Take the no SAN approach. It is easier.

Take a look at the hole stack. The old stack x86 server , ethernet switches, san switches, san patchpanel , network patchpanel.

With converged solution you only need to devices.

Or read the gartner strategy 2013

Gartner Identifies the Top 10 Strategic Technology Trends for 2013

http://www.gartner.com/it/page.jsp?id=2209615

Integrated Ecosystems
The market is undergoing a shift to more integrated systems and ecosystems and away from loosely coupled heterogeneous approaches. Driving this trend is the user desire for lower cost, simplicity, and more assured security

Also ver helpful about old pod/block versus appliances

http://blogs.gartner.com/gunnar-berger/post-vmworld-thoughts-appliances-vs-the-rapid-desktop-program...

Advantage of appliances

utilzing local storage which tends to be faster (running on the same bus) cheaper (don’t need expensive SAN HDs) and scales better (every time I add an appliance I’m getting more IOPS).
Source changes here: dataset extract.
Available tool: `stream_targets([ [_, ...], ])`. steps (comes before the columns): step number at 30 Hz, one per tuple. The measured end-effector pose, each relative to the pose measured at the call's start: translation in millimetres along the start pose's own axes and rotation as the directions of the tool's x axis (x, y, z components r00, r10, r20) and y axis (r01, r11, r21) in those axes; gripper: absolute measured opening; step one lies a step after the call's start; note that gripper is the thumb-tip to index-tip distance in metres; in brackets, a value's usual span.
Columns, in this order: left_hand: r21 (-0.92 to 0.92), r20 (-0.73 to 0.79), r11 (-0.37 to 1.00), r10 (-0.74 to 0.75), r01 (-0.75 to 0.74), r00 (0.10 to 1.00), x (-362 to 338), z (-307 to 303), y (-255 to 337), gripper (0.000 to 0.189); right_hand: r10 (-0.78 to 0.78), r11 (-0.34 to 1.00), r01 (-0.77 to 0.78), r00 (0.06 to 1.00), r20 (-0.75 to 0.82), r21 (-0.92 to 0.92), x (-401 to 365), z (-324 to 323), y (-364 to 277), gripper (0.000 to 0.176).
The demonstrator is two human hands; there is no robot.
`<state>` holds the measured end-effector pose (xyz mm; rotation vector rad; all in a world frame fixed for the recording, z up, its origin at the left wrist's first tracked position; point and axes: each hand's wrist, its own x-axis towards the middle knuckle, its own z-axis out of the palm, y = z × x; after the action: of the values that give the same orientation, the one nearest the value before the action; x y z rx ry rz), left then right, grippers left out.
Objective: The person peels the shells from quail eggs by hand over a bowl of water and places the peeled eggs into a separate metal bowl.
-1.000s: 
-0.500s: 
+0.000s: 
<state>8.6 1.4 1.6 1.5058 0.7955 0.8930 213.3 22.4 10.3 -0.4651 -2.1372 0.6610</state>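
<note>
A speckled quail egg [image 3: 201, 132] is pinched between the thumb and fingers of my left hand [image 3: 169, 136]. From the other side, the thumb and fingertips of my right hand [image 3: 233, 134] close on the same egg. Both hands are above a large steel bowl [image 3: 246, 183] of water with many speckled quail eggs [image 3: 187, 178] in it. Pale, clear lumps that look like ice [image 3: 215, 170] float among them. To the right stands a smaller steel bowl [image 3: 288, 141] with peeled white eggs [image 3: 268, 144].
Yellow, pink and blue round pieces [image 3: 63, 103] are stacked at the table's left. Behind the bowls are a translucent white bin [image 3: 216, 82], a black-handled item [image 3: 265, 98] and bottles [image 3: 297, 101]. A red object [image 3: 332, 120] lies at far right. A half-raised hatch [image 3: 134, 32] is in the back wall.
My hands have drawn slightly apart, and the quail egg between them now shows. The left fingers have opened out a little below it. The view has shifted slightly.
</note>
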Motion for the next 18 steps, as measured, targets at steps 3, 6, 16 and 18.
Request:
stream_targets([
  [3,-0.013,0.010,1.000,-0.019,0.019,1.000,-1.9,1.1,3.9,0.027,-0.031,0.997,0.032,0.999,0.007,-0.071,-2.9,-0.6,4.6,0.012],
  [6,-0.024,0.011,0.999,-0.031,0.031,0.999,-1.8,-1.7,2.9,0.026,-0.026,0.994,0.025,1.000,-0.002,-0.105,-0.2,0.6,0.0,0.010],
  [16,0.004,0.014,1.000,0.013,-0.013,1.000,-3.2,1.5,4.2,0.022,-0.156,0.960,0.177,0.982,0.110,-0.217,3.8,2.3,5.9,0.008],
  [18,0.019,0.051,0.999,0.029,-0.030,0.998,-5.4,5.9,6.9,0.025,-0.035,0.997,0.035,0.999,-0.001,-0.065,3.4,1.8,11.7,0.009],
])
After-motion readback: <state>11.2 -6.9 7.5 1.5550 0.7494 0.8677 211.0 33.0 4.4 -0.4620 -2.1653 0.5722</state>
The appliance approach in one sense is still pod/block as its still storage/compute/network but it all happens within the singular appliance. The big catch though is that when you add an additional appliance you aren’t adding another separate bucket, you are increasing the size of your original bucket. This means every time you add an appliance EVERY user is affected positively

And in the one of the next releaes  of vsphere you can see local storage used as shard storage

Overview of the vSAN technology, leveraging local storage inside vSphere nodes to prosent out as shared storage. Note the fact that the “distributed storage” is part of the actual hypervisor, much like the already existing distributed networking.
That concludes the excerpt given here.